SNP genotyping and association analysis
To further explore the effects of key genes in significant candidate regions on immunity traits, a novel mutation (c. 54413058 C>G) in the IFI44 gene was genotyped using KASPar technology (Supplementary Figure S1, blue, green, and red dots indicate three different genotypes, respectively). We performed association analysis of hematological parameter indices based on our previously established Hu sheep population with accurate phenotypic data records (Zhang et al., 2022). Results indicated that the IFI44 c. 54413058 C>G polymorphism was significantly associated with white blood cells (WBCs), neutrophils, and monocytes (P<0.05).
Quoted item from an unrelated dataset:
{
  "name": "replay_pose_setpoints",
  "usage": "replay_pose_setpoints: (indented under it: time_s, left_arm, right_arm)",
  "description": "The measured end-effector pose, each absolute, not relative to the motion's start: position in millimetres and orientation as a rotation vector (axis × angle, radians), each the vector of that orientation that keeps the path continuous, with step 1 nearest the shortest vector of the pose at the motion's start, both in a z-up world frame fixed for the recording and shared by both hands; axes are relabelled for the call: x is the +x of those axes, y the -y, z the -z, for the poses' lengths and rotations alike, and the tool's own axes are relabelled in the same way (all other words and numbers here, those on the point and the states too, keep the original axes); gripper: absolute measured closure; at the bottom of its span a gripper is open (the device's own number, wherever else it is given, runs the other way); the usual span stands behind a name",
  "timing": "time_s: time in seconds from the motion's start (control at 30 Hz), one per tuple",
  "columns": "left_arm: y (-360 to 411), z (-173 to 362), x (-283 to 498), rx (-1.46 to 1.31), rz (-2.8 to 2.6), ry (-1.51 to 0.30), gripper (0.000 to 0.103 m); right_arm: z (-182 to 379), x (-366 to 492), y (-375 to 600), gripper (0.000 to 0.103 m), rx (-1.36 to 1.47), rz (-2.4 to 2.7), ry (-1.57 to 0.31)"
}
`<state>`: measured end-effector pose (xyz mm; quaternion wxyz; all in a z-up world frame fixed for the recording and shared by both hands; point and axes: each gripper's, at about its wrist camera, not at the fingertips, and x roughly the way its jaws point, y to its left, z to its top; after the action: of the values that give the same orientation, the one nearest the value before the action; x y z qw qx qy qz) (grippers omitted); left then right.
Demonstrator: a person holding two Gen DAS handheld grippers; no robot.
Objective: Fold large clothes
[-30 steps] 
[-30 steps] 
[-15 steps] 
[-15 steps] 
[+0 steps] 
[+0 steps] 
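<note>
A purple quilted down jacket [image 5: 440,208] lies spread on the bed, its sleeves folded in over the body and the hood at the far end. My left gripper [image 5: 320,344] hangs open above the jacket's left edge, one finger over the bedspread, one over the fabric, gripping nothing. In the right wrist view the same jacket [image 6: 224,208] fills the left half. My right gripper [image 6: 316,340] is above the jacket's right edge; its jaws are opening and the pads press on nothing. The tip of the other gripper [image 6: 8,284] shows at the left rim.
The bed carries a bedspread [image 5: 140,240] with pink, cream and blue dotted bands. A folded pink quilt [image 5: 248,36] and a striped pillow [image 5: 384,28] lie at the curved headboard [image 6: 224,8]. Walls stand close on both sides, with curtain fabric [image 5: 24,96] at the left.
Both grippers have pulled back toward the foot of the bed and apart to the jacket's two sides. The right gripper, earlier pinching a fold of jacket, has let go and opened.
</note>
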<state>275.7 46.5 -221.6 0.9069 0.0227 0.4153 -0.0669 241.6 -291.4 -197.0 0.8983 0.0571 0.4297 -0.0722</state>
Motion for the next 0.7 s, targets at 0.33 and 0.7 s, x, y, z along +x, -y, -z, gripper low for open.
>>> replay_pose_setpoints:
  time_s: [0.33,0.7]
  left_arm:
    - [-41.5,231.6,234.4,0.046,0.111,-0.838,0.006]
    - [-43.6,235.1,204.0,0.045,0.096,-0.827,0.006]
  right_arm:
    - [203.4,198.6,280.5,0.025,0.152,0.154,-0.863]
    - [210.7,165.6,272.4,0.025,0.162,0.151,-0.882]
Furthermore, the WBC phenotype value in Hu lambs with the CC and GC genotypes was significantly higher than in those with the GG genotype, while the difference between CC and GC lambs was not significant (Table 2). These results indicated that CC was the dominant genotype associated with WBC count.
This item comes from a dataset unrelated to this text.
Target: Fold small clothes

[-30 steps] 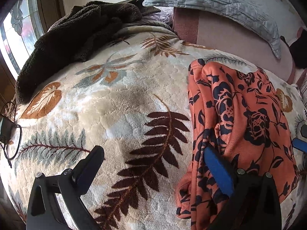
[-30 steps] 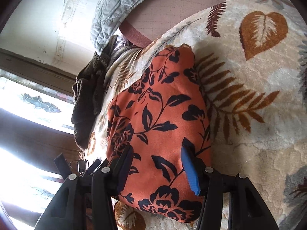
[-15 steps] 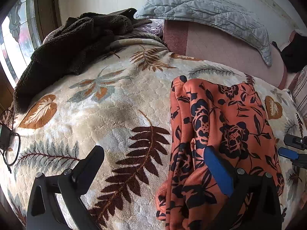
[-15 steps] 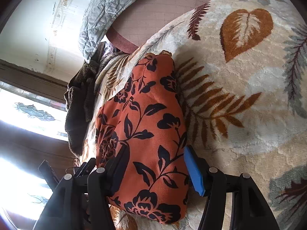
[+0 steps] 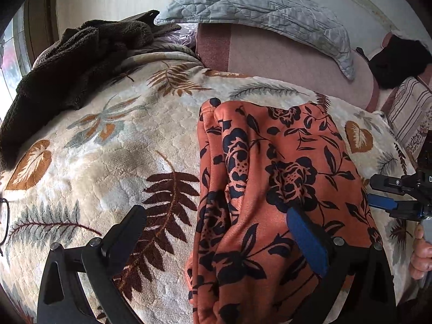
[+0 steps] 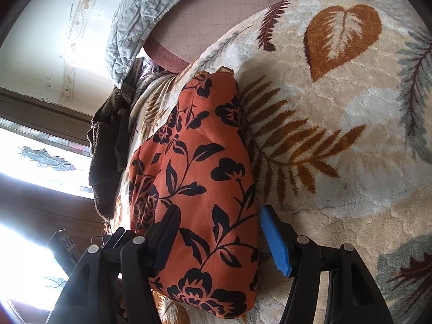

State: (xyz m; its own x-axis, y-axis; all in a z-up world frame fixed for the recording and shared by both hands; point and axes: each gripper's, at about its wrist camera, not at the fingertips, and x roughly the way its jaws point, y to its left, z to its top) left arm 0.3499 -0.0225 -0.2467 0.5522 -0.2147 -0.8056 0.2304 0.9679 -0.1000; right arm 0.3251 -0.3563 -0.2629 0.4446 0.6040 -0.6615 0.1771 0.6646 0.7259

Table 2. Association results between genotypes of ovine IFI44 gene and hematological parameters.
Item | IFI44 c. 54413058 C>G | P-value | ||
CC | GC | GG | ||
Phenotype values are indicated as mean±standard error (SE). Letters with different genotypes in same trait (a, b) indicate significant difference at P<0.05. RBC: Red blood cell count; HGB: Hemoglobin concentration; HCT: Hematocrit; MCV: Mean erythrocyte volume; MCH: Mean erythrocyte hemoglobin content; MCHC: Mean erythrocyte hemoglobin concentration; RDW_SD: Red blood cell distribution-standard deviation; RDW_CV: Red blood cell distribution-coefficient of variation; PLT: Platelet count; MPV: Mean platelet volume; WBC: White blood cell count; NEUT: Neutrophils; LYMPH: Lymphocytes; MONO: Monocytes; EO: Eosinophils; BASO: Basophils. | ||||
No. | 673 | 181 | 31 | |
RBC (M/μL) | 14.169±0.053 | 14.281±0.102 | 14.452±0.247 | 0.676 |
HGB (g/dL) | 13.186±0.041 | 13.286±0.079 | 13.313±0.191 | 0.256 |
HCT (%) | 30.865±0.138 | 30.774±0.266 | 28.235±0.643 | 0.149 |
MCV (fL) | 21.923±0.112 | 21.702±0.216 | 19.826±0.521 | 0.86 |
MCH (pg) | 9.34±0.025 | 9.334±0.049 | 9.061±0.117 | 0.053 |
MCHC (g/dL) | 43.126±0.187 | 43.597±0.36 | 46.358±0.871 | 0.060 |
RDW-SD (fL) | 26.718±0.124 | 27.078±0.24 | 26.948±0.579 | 0.397 |
RDW-CV (%) | 42.434±0.098 | 42.787±0.189 | 42.677±0.456 | 0.256 |
PLT (K/μL) | 556.318±4.621 | 551.276±8.911 | 533.806±21.533 | 0.905 |
MPV (fL) | 8.337±0.023 | 8.316±0.044 | 8.161±0.106 | 0.541 |
WBC (K/μL) | 12.076±0.106a | 12.517±0.205a | 11.138±0.496b | 0.043 |
NEUT (K/μL) | 4.615±0.075ab | 5.021±0.145a | 4.092±0.35b | 0.017 |
LYMPH (K/μL) | 5.373±0.054 | 5.519±0.104 | 5.286±0.251 | 0.422 |
MONO (K/μL) | 1.894±0.029a | 1.748±0.056ab | 1.563±0.136b | 0.032 |
EO (K/μL) | 0.134±0.009 | 0.17±0.017 | 0.138±0.041 | 0.608 |
BASO (K/μL) | 0.06±0.002 | 0.059±0.004 | 0.058±0.009 | 0.840 |
DISCUSSION
Understanding the molecular basis underlying genetic variation and phenotypic changes during animal domestication and subsequent selection could contribute to animal breeding and help determine how phenotypes are influenced by genotypic changes. Whole-genome sequencing has been widely applied to reveal the genomic variants under selection in domestic animals (e.g., horse, pig, cattle, and sheep) (Chen et al., 2021; Daetwyler et al., 2014; Liu et al., 2019b; Xu et al., 2020). Here, we collected whole-genome data from 325 sheep for comprehensive population genetic and selective signaling analysis at the genome level.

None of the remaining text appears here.